Date published: 30 de April de 2023

Director(s): Jan Švankmajer

Actor(s): Veronika Zilková, Jan Hartl, Jaroslava Kretschmerová, Pavel Nový, Kristina Adamcová, Dagmar Stríbrná, Zdenek Kozák, Gustav Vondracek, Arnost Goldflam, Jitka Smutná

Genre: Terror, Comédia, Drama, 2000, 132 min.

  • Cláudio Alves - 90
90

CONCLUSÃO:

“Little Otik” problematiza a fome, o ser-se pai e ser menina quase mulher, usando a estrutura do conto-de-fadas enquanto referência. Transmutando o drama psicológico em terror grotesco, passa do surrealismo cru a uma quimera hibridizada com efeitos stop-motion. É uma obra-prima, sem dúvida, inquietante em jeito visceral. Mete nojo, mas faz refletir, assombrando o coração e o cérebro, fábrica de pesadelos e ansiedades.

O MELHOR: O stop-motion, pois claro. Sempre assim é no cinema de Jan Švankmajer.

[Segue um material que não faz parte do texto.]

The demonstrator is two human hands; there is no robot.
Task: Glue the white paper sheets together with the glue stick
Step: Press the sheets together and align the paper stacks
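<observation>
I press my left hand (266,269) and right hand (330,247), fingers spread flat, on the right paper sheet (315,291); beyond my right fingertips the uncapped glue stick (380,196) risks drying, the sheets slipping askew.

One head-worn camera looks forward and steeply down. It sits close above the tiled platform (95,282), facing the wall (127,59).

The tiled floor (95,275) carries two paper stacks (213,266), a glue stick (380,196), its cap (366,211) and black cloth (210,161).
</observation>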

Otik é uma criação dos diabos, voracidade manifesta num corpo impossível.

O PIOR: A paranoia dos vizinhos representa outra vertente do pânico parental, mas, por vezes, parece supérfluo ao restante conto. Também a troca de protagonismo, dos Horáková para a pequena Alžbětka se faz sem grande jeito. Sentem-se as costuras, as mudanças forçadas, as margens de cada ato quais arestas vivas.